If you are an adoptive parent, you have probably experienced many encounters with the unexpected. For most of us, a significant and painful unexpected “surprise” was infertility. We expected we would become pregnant fairly easily. But that is not what happened.
Instead, our children joined our families via adoption. We attune to and love the children whom we adopted and value the unique notes that they infuse into our family symphony.
When families are composed of so many different elements, the unexpected becomes the norm
Adoptive parents need to become pros at handling and preparing for the unexpected. Curveballs arrive from many sources. Sometimes the surprises unfold through our child’s unique interests and talents. A family who can’t carry a tune in a bucket finds delight in the talent of their musically gifted child. An athletic clan is stunned by the artistry of their child who builds with Lego, wood, or recycled materials skillfully and effortlessly.
The unexpected is not always fun or comfortable
Sometimes unexpected factors are more challenging, like a child’s medical issues that were unforeseen because of incomplete medical histories. Sometimes it is the world that delivers the unexpected, e.g., the pandemic that we faced in 2020. Sometimes it is Mother Nature who drops a fair share of the unexpected and unpleasant on our doorstep in the form of floods, hurricanes, wildfires, and tornados.
As an Intentional Parent you know it is imperative to plan ahead to predetermine your responses. You create a well-stocked Adoption Attuned emergency preparedness kit. This kit will include some atypical elements which I will list further in this blog post.
Being proactive about the unexpected telegraphs a message of preparation and safety
It makes visible and demonstrates your ability to meet any unexpected challenges. This reassures your children and helps reduce their anxiety and concerns. An additional bonus is that preparation will strengthen your ability to meet whatever comes your way. You will avoid the chaos that occurs when danger looms and everyone rushes to make last-minute preparations. This frees your time to reassure your kids that you have done your best to prepare the family to face and survive an impending danger. It also serves as a useful model for the value of intentional preparation.

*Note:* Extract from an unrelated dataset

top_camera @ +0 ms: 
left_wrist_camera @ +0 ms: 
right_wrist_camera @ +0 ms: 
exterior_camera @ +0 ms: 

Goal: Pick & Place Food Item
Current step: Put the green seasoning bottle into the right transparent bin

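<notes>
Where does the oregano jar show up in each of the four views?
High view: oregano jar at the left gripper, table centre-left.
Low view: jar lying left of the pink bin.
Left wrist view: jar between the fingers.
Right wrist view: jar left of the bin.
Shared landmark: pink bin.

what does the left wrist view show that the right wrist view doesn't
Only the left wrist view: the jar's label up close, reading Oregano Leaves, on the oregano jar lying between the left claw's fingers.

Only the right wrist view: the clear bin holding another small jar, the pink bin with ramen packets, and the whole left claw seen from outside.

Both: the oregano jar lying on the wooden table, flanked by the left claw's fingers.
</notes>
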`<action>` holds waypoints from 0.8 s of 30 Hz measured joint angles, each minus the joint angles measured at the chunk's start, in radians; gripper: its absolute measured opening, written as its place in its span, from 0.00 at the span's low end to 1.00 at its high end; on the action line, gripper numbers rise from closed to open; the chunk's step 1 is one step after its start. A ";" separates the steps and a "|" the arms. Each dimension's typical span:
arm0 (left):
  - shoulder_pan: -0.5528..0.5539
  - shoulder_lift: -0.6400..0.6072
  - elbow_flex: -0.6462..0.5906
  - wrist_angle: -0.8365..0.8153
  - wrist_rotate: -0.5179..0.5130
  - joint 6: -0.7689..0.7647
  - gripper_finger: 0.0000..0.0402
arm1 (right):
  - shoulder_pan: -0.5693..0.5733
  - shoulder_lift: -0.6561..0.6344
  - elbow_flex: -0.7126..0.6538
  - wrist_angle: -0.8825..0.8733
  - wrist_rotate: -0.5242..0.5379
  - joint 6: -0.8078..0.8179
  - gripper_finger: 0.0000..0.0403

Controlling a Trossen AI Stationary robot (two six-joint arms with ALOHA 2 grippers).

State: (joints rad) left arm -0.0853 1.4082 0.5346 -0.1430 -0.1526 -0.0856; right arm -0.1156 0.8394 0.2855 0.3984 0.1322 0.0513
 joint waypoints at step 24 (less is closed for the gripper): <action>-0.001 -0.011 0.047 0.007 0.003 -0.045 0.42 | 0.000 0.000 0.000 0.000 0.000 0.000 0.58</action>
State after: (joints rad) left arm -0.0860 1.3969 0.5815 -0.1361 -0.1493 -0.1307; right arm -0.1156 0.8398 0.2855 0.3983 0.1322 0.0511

Adopted children experienced the unexpected loss of family
So, it is understandable that they will be especially concerned about the safety and permanence of their adopted family. Family fracture is absolutely something that they do not want to experience again. This danger and the fear it evokes feels quite real to them. Completing observable preparations offers our children tangible and visible evidence that we are aware and that we have things in hand.
It is important that we commit to ensuring that we have prepared properly for the possibility that a disaster might strike. It could be a health crisis, a car accident, or extreme weather that might turn our lives suddenly upside down. A dire event could come out of the blue and cause a permanent disability or even death. Our home could be destroyed in a natural disaster.

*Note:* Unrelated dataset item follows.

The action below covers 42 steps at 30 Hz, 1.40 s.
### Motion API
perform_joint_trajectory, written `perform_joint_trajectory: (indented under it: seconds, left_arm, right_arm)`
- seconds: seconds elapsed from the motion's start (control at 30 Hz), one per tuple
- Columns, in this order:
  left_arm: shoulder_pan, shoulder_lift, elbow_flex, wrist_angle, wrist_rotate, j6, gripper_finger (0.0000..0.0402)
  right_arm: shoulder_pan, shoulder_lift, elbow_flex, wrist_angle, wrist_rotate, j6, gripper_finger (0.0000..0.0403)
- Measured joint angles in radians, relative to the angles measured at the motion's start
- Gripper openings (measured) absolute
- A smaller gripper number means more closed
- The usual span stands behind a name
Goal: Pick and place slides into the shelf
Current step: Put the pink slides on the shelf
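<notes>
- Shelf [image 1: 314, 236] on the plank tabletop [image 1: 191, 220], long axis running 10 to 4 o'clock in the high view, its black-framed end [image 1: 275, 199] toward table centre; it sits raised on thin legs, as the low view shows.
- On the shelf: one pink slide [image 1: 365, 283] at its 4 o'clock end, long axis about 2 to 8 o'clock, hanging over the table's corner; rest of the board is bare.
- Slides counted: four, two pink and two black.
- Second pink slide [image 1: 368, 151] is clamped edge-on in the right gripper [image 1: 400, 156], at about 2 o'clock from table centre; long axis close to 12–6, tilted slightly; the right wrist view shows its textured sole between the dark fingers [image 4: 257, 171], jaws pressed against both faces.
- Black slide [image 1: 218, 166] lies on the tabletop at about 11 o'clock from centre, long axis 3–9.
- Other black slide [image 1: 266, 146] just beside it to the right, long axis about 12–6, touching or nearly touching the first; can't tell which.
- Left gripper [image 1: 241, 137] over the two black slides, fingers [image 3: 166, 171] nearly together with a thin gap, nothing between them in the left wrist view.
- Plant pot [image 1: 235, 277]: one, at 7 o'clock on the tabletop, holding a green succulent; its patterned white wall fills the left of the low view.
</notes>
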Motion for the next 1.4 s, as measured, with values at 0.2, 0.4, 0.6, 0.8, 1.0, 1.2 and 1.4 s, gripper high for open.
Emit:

In anticipation of unexpected possibilities
Write your wills, sign Advanced Directives, and create guardianship plans. Keep them on file and accessible. Ensure that the person you wish to name as guardian actually agrees to take on this immense responsibility. Don’t just assume that they would be willing. Be certain that they are educated on Adoption Complexity and Adoption Trauma, and know what it would mean to parent with an Adoption Attunement approach. As your children grow, periodically revisit this decision to verify that the named guardian is still willing and is still a good fit for your children.
Keep your Emergency Preparedness Plan with your wills. Clearly label it with the names of the people you have designated to care for your children. Inform the guardians where they will be able to find it if disaster should befall your family.
How might your family benefit from talking about disaster preparedness?
In my own family, my grandson has known since he was four who would care for him if anything ever happened to his mom and dad. We felt it was important to talk about this because he’d known several people who had unexpectedly died. He could recite the succession of caregivers. Periodically he would confirm with me the names of the people who would care for him if anything happened to his parents. Clearly, it provided him with a degree of comfort.
Like my grandson, all kids live in the world. They hear about unexpected tragedies happening all of the time–like car accidents, house fires, hurricanes, etc. Bringing the topic into the open creates the opportunity to reassure them. Letting them know that you’ve prepared and planned ahead will increase their sense of safety.
In summary, do plan for the unexpected. An Emergency Plan is something that you hope you never need to use. Yet, in the midst of disaster or tragedy, you don’t want to find yourself without an Emergency Plan.
Some of the things your Emergency Preparedness Plan should include:
- Doctors’ names and contact information
- List medications they are taking
- Children’s schedules, activities, and hobbies
- Describe your approach to discipline
- If your child attends school,
- a copy of the IEP or other education plan
- One name of a supportive educator in your child’s life
- Their teachers’ names
- List the important people in your child’s life and their current contact information
- List support people you have used, e.g., therapists, coaches, and support groups
- List other helpers or mentors who work with your child now or in the past.
- List the skills and approaches that would help them find adoption-competent professional (refer to Adoption Attunement Quotient for help)
- List websites relevant to any diagnoses or special characteristics your child has.
- List the parameters and responsibilities of your Open Adoption agreement if you have one. Include contact information.